Tak berapa lama, Gus Roqi hadir ditengah tengah kami. Saya pun dipersilahkan masuk ke ruang yang akan dijadikan sebagai sekertariat untuk juri pada festival banjari secara online dalam memperingati rangkaian acara Haul Gus Fudin (Ayah Gus Roqi) sabtu hingga minggu (25-26 Juli 2020).
Gus Ilham, Kakak Gus Roqi sedang sibuk menyiapkan perangkat wifi untuk acara. Sesekali menyapa saya dan ngobrol tentang multimedia yang digelutinya. Tapi tak berapa lama Gus Ilham keluar, katanya ada keperluan.
Gus Roqi sendiri duduk dikursi sofa ditemani Ibunya, Bu Nyai Mustafrida. Kami ngobrol tentang perjalanan Gus Roqi menapaki bagian bagian kehidupan yang telah dijalaninya. Dari obrolan santai itu saya memperoleh info menarik seputar jejak langkah Gus Roqi.
Gus Roqi lahir tahun 24 oktober 2000 dari pasangan Gus Saifuddin Yahdi dan Nyai Mustafrida. Ia bersama kakaknya, Gus Ilham, menjadi yatim saat masih kecil.
Kenangan indah bersama ayahnya, kata Gus Roqi, saat ia rewel, selalu diberi banjari untuk mengekspresikan tangannya yang ekspresif. Secuil memori itu, ditambah dididikan ibundanya yang sabar, membangkitkan mahabah pada shalawat Nabi.
“Saat masih kecil, Ibu selalu memutarkan shalawat nabi. Dan dari sering mendengar shalawat nabi itu, menjadikan saya suka dan menirukan shalawat nabi” terang Gus Roqi.
Kesukaannya pada shalawat nabi, menghantarkannya kepada peruntungan, ia berhasil memperoleh juara II pada festival Banjari di Universitas Darul Ulum Jombang. Yang dari pencapaian ini, ia kemudian dikenal masyarakat luas. Gus Roqi sering diundang ke berbagai daerah untuk bershalawat. Bahkan kerap berduet dengan pesolawat kesohor di negeri ini. Untuk menyebut seperti Habib Syekh, Kiai Kanjeng-Cak Nun , dan lain sebagainya.
Namun kecintaannya kepada shalawat pernah dihentikan oleh Ibunya, Bu Nyai Mustafrida. Sebab Hafalan al-Quran yang dirintis sejak umur 8 tahun, banyak yang hilang.
“Waktu itu saya masih sibuk menjadi pengajar di MI. Saya kira, anak saya ini bisa menghafal mandiri. Tetapi ternyata setelah saya tes sendiri, banyak hafalannya yang hilang. Karenanya saya minta ia menghentikan bersholawatnya hingga khatam al-Qurannya” terang Bu Nyai Mustafrida.

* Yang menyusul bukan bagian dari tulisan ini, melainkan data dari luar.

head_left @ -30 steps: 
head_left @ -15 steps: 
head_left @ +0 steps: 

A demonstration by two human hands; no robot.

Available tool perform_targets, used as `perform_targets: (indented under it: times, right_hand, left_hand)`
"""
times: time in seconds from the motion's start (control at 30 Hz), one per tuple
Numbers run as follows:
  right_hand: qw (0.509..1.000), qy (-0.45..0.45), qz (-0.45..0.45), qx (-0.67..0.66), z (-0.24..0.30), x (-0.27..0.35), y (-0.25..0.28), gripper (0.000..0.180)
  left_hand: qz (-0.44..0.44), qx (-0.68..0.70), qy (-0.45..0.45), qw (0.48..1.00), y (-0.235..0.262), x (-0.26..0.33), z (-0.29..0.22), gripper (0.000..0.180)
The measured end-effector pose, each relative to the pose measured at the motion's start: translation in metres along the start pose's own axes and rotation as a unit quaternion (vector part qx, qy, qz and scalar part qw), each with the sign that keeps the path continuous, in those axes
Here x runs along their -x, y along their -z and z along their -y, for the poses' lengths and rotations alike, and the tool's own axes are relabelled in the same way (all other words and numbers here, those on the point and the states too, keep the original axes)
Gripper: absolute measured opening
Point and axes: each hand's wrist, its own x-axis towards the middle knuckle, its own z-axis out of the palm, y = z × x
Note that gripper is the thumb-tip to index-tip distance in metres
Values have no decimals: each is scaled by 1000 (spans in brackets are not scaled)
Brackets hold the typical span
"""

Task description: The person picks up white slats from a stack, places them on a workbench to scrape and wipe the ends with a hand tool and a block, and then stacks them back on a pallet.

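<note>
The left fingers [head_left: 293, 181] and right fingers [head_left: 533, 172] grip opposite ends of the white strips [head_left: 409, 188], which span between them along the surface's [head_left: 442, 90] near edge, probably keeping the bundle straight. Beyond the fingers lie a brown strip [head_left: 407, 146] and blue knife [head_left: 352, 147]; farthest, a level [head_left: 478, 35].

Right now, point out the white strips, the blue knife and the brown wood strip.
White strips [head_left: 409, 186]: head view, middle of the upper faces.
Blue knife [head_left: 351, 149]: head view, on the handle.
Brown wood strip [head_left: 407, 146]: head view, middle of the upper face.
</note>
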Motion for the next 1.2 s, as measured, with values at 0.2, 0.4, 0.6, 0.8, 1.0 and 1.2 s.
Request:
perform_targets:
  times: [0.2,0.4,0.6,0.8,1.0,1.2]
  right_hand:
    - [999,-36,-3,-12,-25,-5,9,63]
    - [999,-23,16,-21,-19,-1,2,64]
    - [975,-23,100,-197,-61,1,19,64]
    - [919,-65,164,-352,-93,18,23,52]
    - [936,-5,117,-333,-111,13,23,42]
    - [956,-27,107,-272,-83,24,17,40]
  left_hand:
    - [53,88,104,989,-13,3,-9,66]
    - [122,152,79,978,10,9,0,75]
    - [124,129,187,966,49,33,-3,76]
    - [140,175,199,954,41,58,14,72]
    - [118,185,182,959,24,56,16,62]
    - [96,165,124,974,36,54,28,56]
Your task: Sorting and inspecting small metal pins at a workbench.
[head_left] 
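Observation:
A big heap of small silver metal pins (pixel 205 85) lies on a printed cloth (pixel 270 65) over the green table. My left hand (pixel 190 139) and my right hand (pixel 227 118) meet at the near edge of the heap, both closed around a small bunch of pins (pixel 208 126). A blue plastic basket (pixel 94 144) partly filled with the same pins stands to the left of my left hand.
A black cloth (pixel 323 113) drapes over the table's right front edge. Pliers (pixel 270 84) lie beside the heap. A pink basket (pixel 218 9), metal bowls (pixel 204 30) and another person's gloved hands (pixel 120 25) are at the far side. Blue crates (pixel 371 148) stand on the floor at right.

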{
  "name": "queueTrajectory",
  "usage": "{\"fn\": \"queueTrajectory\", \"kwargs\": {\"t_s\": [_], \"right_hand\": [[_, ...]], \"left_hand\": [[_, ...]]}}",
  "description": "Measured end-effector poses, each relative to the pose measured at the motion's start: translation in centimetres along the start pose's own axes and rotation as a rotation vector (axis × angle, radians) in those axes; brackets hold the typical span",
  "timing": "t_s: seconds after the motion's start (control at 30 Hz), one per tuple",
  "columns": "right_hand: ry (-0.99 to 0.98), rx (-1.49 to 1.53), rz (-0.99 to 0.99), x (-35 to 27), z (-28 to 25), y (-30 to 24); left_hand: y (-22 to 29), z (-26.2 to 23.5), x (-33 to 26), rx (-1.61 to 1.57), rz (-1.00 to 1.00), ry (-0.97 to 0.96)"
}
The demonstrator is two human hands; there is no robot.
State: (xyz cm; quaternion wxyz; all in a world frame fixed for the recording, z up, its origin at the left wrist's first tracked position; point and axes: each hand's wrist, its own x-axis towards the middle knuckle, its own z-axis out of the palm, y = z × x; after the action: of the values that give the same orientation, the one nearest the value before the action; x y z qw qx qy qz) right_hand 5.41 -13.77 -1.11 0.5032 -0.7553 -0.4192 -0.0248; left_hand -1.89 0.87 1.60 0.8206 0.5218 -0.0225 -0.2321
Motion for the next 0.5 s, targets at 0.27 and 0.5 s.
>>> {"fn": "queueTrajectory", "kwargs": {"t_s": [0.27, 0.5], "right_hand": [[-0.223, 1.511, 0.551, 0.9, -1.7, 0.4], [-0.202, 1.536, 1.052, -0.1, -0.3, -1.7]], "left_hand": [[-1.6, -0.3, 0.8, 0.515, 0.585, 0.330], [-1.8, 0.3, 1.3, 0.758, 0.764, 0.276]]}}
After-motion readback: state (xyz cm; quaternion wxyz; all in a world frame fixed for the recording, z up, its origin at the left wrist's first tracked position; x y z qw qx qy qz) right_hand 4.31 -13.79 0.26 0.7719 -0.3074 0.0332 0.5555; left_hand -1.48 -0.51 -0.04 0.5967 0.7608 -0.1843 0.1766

Pada akhirnya Gus Roqi bisa menghafal 30 Juz tepat saat ia berumur 13 tahun. Dari rentang mulai menghafal, ia memerlukan waktu enam tahun.
“Sebenarnya saya ditarget oleh Ibu, bisa hafal selama dua sampai tiga tahun, tapi karena banyak kendala, akhirnya molor hingga enam tahun” ujar Gus Roqi.
Rentang waktu yang molor itu, Bu Nyai Mustafrida menjelaskan,
“Anak saya itu ya seperti kebanyakan anak anak lainnya. Kadang malasnya muncul. Kadang nangis saat disuruh menghafal” tutur Bu Nyai Mustafrida, pengasuh Asrama al Qurtubi itu.
Disinggung soal metode yang digunakan untuk hafalan al Quran Gus Roqi, Bu Nyai Mustafrida menjelaskan,
“Setiap hari saya bacakan satu ayat al Quran. Ia mendengarkan dengan baik dan kemudian menghafalkannya” imbuh Bu Nyai Mustafrida.
“Alhamdulillah, Gus Roqi akhirnya bisa diwisuda. Dan kini mentashihkan al Qurannya kepada Gus Fatoni” kata Ibu tiga anak itu.
Disinggung tentang keinginanannya untuk belajar ilmu agama lebih dalam ke pesantren besar seperti yang dilakukan oleh Gus Fudin, ayahnya, Gus Roqi menjawab bila keinginan itu tetap ada. Hanya saja belum diperbolehkan oleh Gus Fatoni.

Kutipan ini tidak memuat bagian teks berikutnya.